Özellikle, Z kuşağı dediğimiz kesim..
Ki AK Parti iktidarında büyüyüp, dal, budak saçanlar da olup biteni yaşamadıkları, hissetmedikleri için!
***
Ama 90ları, 80leri yaşayan, gören ve bilenler!
Yani 35 ila 40lı yaşlar, yakın tarihimizin derinliğini, kanlı, kirli, şeytani, bukalemun, kan emici vampir ruhunu bilir ve aşinadır!
O dönemlerde silsile misali, sahneye konulanların ana akımının rotası, önceki dönemlerde olduğu gibi kontrol edilebilinir kılmaktır
çünkü yerli, milli, bin yıllık tarihin, kültürün, medeniyetin varlığıyla, İslamın ve Ortadoğunun bayraktarlığını üstlenen, Türkiyenin bağımsızlığını, küresel güç olmaya yönelik gelişmesini, büyümesini ve söz sahibi olabilme adına attığı adımların büyüklüğünü, istemezler?
Ki istemediklerini her ortamda, platformda, vakada göstermektedirler..
Ve biliyorlar ki Osmanlının son dönemi ve Cumhuriyet sonrasındaki, yarım asırlık süreçte Türkiyede geliştirdikleri, oluşturdukları hücresel yapılar da tarumar oluyor!..
Görüyorlar ki, AK Partinin 19 yıllık iktidarı döneminde, ezberler bozuldu!
Hem içte, hem dışta, hem de Siyonizmin ve küresel emperyalist güçlerin cirit attığı Ortadoğudaki rollerde figüran, emir alan, komuta göre kendini dizayn eden, Türkiye karşılarında yok!
Ülkesinde, bölgesinde, dünyada güçlenen bağımsız, hür, kendine has hükümleri ve rol alıcılığı olan bir Türkiye var artık!
Eskisi gibi kurumlara, kurullara, oluşumlara, localara, derneklere, cemaat ve yapılara nüfuz edici şekilde, Türkiyeyi iç çatışmalara sürükleyebilecek zemini elde edemiyorlar?
Tüm bunlara rağmen, yine de dönemsel olarak, boş durmadılar
2002den bugüne, Türkiyenin yaşadığı travmatik olaylara bakıldığında; geçmişin senaryolarının farklı kulvarda devam ettirdiklerini de görüyoruz!
28 Şubatın benzerini, 17-25 Aralık olaylarıyla denediler
Olmadı, Gezi olayları..
6-7 Ekim olayları..
2007deki E-muhtıra..
367 garabeti..
Ve son olarak; 15 Temmuzdaki darbe girişimi!!
***
Gelelim bugüne!
Son bir kaç ay içerisinde, Türkiyenin yaşadıkları!

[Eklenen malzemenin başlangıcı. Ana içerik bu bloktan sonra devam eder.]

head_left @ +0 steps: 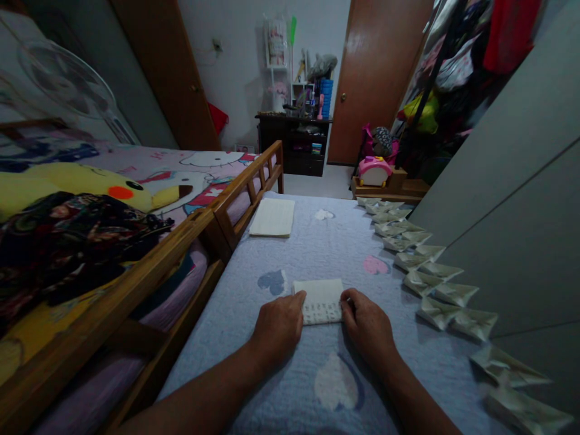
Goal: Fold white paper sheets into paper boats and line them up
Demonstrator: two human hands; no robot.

Hepsi, yine tanıdık senaryonun klişeleşmiş oyunlarının sahneye konuluşundan öteye kareler değil
ABD Başkanı Jeo Biden, seçim öncesi ne diyordu?
Biz iktidara gelince, Türkiyedeki muhalefeti destekleyip, iktidarı göndereceğiz?
Sonra!
Bu cümlesini genişletti
Türkiyede Erdoğanı darbeyle değil, demokratik yollarla, seçimle göndereceğiz..
Aslında, önceki ve sonraki iki cümlesi, Türkiyede neler olabileceğinin bir ölçüde kodlarını, şifrelerini ele veriyordu!
Tabi ABDnin Türkiye üzerindeki kurgularını yaşayan ve tarih sayfalarına bakan bilir!
***
Dikkat edin!.?
Vuku buldurulan her olayın sonrasındaki adım, mevcut dozajın şiddetini, etkisini artırmaktadır!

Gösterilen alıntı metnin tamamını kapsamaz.